Exploring the potential antibacterial mechanism of the goose eggshell-derived CaO nanoparticles for deactivation of pharmaceutical wastages and bacteria

Environmental contamination caused by pharmaceutical residues and textile dye effluents poses significant challenges due to their chemical stability, toxicity, and resistance to conventional treatment methods. This study investigates the green synthesis of calcium oxide (CaO) NPS derived from goose eggshells via thermal decomposition at 900 °C, and evaluates their efficacy in photocatalytic degradation and antibacterial applications. Comprehensive characterization using XRD, FTIR, FESEM, UV–Vis studies confirmed the successful formation of phase-pure, highly crystalline CaO NPS with an average particle size of 47.9 nm and a direct optical bandgap of 3.41 eV. The photocatalytic performance of the synthesized CaO Nanoparticles (NPs) was assessed through the degradation of Safranin dye (a model cationic dye) and the pharmaceutical compound Paracetamol under natural sunlight. The NPS achieved degradation efficiencies of 97.43 % for Safranin and 91.25 % for Paracetamol, following pseudo-first-order kinetics. The degradation rate constant for Safranin (2.896 × 10⁻² min⁻¹) was higher than that for Paracetamol (1.551 × 10⁻² min⁻¹), likely due to more favourable adsorption and stronger electrostatic interactions between the cationic dye molecules and the negatively charged CaO surface. In addition to their photocatalytic properties, the CaO NPS demonstrated significant antibacterial activity, particularly against Gram-positive Staphylococcus aureus, with a maximum zone of inhibition of 19.4 mm.

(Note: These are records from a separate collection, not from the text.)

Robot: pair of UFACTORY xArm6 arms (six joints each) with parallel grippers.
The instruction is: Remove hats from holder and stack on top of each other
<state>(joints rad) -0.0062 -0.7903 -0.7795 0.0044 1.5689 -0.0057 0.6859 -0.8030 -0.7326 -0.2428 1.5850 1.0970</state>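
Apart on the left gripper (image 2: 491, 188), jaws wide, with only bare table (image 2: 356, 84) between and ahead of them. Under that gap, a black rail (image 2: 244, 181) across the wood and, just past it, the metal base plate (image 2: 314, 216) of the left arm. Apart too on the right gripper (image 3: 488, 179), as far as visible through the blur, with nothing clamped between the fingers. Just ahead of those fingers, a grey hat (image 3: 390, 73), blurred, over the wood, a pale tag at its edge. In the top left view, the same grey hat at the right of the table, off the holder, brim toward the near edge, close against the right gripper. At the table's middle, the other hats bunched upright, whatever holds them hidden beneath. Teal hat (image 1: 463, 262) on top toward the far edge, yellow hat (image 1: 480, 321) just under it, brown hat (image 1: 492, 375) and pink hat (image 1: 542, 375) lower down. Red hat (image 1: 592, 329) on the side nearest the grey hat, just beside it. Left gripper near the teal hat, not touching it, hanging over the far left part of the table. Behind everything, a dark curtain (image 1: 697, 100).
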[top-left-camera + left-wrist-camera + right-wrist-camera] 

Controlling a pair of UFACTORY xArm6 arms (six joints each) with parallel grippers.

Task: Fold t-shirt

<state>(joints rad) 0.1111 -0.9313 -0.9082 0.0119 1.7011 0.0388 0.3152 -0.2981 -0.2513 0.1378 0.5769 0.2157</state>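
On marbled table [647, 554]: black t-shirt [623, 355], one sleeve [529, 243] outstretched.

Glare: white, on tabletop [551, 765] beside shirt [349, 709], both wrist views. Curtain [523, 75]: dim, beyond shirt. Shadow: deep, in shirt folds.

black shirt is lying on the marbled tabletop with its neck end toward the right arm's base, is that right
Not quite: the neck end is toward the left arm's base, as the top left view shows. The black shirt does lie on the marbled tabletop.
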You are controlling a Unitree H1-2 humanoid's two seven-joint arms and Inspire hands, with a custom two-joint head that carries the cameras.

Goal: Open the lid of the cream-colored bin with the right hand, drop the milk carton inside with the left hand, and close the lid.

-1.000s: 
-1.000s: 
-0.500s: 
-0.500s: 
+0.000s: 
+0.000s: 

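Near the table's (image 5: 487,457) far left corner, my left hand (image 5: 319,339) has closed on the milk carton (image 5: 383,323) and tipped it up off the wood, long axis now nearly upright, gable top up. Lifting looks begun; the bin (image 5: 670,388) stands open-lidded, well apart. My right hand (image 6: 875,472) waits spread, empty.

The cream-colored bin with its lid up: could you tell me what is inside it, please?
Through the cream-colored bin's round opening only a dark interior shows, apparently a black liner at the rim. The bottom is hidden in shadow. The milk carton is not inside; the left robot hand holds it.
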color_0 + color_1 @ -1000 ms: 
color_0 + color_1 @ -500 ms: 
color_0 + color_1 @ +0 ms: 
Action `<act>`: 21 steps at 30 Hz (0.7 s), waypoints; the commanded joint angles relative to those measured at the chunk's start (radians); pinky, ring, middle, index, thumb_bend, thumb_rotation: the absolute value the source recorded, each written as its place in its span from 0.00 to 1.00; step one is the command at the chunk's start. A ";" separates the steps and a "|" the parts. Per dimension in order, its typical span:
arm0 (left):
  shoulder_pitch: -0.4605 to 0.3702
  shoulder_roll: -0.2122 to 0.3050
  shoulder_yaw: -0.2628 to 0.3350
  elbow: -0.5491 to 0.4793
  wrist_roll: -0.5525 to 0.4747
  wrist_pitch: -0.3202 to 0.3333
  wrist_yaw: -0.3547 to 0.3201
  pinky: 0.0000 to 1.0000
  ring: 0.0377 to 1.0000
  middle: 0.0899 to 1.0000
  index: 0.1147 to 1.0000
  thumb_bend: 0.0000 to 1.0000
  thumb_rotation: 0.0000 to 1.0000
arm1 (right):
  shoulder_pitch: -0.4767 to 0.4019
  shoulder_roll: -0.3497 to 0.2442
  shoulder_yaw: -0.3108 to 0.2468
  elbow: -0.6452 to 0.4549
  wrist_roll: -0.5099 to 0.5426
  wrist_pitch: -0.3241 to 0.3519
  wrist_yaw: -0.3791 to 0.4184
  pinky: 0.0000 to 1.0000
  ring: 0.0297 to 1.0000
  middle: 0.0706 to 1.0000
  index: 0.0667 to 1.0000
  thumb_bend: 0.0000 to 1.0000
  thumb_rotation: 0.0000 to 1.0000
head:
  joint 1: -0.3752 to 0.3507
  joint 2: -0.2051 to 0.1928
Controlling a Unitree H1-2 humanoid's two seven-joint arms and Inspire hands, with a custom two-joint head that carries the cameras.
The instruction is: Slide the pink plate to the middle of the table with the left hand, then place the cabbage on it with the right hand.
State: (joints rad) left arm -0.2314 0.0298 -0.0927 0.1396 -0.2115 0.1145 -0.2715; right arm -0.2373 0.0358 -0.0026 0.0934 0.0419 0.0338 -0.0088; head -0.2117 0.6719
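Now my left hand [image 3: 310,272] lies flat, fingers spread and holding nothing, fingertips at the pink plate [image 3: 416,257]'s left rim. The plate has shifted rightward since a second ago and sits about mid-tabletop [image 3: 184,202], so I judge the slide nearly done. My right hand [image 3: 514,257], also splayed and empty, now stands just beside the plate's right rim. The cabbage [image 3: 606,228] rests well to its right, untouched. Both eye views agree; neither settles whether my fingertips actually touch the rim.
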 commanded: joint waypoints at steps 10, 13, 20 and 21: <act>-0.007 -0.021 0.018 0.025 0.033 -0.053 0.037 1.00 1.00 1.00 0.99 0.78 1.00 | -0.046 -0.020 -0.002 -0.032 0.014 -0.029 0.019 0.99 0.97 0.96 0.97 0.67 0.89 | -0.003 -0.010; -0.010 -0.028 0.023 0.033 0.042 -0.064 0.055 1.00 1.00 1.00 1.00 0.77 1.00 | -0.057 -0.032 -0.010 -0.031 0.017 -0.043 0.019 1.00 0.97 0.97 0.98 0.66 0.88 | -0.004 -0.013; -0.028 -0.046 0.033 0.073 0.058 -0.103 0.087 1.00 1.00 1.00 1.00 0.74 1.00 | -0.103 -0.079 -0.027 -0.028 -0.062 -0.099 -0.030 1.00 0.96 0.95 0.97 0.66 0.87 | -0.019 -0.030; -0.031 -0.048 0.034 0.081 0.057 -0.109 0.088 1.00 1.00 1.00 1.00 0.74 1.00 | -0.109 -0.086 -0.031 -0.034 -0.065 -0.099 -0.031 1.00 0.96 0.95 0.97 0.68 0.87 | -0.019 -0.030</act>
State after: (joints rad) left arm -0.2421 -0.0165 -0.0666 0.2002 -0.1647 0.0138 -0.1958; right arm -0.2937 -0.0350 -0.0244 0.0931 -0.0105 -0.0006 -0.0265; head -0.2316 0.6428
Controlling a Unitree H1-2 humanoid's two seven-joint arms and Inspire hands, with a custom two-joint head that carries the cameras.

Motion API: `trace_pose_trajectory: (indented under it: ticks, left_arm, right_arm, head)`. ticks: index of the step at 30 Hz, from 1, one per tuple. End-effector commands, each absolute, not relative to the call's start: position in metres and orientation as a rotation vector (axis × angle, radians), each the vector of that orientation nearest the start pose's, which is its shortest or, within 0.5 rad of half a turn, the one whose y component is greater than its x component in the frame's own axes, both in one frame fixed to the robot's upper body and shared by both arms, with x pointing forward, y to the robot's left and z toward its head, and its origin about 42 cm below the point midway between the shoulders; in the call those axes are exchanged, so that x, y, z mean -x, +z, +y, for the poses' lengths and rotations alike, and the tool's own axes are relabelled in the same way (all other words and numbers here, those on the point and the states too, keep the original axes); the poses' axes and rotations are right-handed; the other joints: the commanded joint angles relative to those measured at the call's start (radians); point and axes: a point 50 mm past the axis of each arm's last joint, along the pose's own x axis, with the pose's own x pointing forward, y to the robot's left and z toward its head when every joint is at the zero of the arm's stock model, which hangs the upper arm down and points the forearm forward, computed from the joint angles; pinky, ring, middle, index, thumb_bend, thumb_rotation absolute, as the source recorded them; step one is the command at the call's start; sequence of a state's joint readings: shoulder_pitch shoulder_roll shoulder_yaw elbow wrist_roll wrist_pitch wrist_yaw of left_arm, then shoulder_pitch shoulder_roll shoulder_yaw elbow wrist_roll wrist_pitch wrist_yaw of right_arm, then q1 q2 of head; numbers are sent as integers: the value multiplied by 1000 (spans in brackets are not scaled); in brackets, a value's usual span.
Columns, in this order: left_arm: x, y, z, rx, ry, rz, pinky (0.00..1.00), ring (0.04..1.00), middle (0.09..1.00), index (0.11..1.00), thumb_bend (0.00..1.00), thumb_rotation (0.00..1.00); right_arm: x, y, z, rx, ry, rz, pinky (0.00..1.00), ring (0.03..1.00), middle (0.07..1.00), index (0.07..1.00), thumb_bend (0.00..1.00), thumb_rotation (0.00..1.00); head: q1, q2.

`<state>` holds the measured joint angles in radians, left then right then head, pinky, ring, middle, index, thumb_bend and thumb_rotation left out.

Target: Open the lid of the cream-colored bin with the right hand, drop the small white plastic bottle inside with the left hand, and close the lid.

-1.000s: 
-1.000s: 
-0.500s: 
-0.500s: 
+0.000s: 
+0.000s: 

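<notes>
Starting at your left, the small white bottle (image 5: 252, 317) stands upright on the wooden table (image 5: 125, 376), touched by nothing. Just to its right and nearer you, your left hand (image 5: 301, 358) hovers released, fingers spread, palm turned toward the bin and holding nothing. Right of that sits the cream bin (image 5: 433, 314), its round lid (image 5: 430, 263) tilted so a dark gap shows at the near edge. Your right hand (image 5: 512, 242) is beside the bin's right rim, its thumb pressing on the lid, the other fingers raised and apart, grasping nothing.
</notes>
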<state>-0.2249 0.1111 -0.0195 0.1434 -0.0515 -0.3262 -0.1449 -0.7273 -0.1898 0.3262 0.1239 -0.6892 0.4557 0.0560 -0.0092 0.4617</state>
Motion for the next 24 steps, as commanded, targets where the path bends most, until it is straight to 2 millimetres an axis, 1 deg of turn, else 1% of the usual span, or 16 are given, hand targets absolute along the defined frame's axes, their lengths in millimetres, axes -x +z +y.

The enhanced antibacterial performance is attributed to the nanoscale size, high surface reactivity, and the alkaline nature of CaO, which collectively disrupt bacterial membrane integrity. Overall, this work underscores the potential of bio-waste-derived CaO NPS as an environmentally sustainable, cost-effective, and multifunctional material for the dual purpose of wastewater remediation and microbial control.